EXERCISE GOAL: Once the records below have been read, copy them all out exactly.

(Records excerpted from a collection)
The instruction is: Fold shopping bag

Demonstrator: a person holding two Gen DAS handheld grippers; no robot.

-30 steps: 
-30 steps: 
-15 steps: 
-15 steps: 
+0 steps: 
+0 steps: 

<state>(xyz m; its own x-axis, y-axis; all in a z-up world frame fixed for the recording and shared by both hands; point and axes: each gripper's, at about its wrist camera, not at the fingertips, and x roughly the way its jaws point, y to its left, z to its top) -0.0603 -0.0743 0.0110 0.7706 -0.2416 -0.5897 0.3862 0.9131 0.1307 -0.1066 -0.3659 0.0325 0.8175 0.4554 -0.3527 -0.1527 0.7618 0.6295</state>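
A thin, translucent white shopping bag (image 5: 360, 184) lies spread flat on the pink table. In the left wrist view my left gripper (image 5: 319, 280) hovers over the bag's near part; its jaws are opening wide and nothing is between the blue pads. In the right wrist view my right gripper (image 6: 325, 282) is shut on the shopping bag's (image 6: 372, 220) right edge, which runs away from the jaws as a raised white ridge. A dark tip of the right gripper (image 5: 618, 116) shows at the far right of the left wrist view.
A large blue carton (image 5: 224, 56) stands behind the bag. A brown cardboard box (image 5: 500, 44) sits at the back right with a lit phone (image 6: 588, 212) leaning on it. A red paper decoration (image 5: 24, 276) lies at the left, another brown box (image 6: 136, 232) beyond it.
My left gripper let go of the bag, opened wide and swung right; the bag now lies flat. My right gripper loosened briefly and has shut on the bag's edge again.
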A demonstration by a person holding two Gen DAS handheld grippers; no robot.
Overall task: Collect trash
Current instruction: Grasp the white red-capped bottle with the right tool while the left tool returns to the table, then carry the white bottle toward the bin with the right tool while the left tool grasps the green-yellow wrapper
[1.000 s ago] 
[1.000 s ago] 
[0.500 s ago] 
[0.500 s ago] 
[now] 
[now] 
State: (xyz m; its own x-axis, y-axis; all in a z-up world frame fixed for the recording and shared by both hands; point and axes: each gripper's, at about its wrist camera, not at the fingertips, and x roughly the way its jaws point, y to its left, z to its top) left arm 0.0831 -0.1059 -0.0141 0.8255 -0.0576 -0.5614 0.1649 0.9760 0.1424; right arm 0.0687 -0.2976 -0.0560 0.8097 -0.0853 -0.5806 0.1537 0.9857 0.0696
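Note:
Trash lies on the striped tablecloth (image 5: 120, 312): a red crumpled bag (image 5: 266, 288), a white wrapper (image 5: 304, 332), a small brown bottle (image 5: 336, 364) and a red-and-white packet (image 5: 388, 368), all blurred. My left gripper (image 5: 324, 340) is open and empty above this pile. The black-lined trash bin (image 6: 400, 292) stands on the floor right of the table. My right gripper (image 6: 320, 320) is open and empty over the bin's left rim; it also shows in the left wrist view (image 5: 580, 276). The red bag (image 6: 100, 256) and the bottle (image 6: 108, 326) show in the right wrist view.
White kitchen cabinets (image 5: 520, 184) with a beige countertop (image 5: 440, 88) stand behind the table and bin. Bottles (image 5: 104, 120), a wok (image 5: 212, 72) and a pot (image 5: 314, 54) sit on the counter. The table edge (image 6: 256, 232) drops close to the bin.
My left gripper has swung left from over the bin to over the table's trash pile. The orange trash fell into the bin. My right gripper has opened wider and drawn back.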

REPLY TO THE TASK:
The instruction is: Fold shopping bag

Demonstrator: a person holding two Gen DAS handheld grippers; no robot.

-30 steps: 
-30 steps: 
-15 steps: 
-15 steps: 
+0 steps: 
+0 steps: 

<state>(xyz m; its own x-axis, y-axis; all in a z-up world frame fixed for the recording and shared by both hands; point and axes: each gripper's, at about its wrist camera, not at the fingertips, and x roughly the way its jaws point, y to its left, z to its top) -0.0603 -0.0743 0.0110 0.7706 -0.2416 -0.5897 0.3862 0.9131 0.1307 -0.1066 -0.3659 0.0325 0.8175 0.4554 -0.3527 -0.1527 0.7618 0.6295</state>
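A thin, translucent white shopping bag (image 5: 360, 184) lies spread flat on the pink table. In the left wrist view my left gripper (image 5: 319, 280) hovers over the bag's near part; its jaws are opening wide and nothing is between the blue pads. In the right wrist view my right gripper (image 6: 325, 282) is shut on the shopping bag's (image 6: 372, 220) right edge, which runs away from the jaws as a raised white ridge. A dark tip of the right gripper (image 5: 618, 116) shows at the far right of the left wrist view.
A large blue carton (image 5: 224, 56) stands behind the bag. A brown cardboard box (image 5: 500, 44) sits at the back right with a lit phone (image 6: 588, 212) leaning on it. A red paper decoration (image 5: 24, 276) lies at the left, another brown box (image 6: 136, 232) beyond it.
My left gripper let go of the bag, opened wide and swung right; the bag now lies flat. My right gripper loosened briefly and has shut on the bag's edge again.
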A demonstration by a person holding two Gen DAS handheld grippers; no robot.
Overall task: Collect trash
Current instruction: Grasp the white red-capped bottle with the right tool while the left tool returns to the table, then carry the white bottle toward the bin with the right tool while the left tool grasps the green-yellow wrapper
[1.000 s ago] 
[1.000 s ago] 
[0.500 s ago] 
[0.500 s ago] 
[now] 
[now] 
State: (xyz m; its own x-axis, y-axis; all in a z-up world frame fixed for the recording and shared by both hands; point and axes: each gripper's, at about its wrist camera, not at the fingertips, and x roughly the way its jaws point, y to its left, z to its top) left arm 0.0831 -0.1059 -0.0141 0.8255 -0.0576 -0.5614 0.1649 0.9760 0.1424; right arm 0.0687 -0.2976 -0.0560 0.8097 -0.0853 -0.5806 0.1537 0.9857 0.0696
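Note:
Trash lies on the striped tablecloth (image 5: 120, 312): a red crumpled bag (image 5: 266, 288), a white wrapper (image 5: 304, 332), a small brown bottle (image 5: 336, 364) and a red-and-white packet (image 5: 388, 368), all blurred. My left gripper (image 5: 324, 340) is open and empty above this pile. The black-lined trash bin (image 6: 400, 292) stands on the floor right of the table. My right gripper (image 6: 320, 320) is open and empty over the bin's left rim; it also shows in the left wrist view (image 5: 580, 276). The red bag (image 6: 100, 256) and the bottle (image 6: 108, 326) show in the right wrist view.
White kitchen cabinets (image 5: 520, 184) with a beige countertop (image 5: 440, 88) stand behind the table and bin. Bottles (image 5: 104, 120), a wok (image 5: 212, 72) and a pot (image 5: 314, 54) sit on the counter. The table edge (image 6: 256, 232) drops close to the bin.
My left gripper has swung left from over the bin to over the table's trash pile. The orange trash fell into the bin. My right gripper has opened wider and drawn back.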

The exercise requires nothing more than what has been given.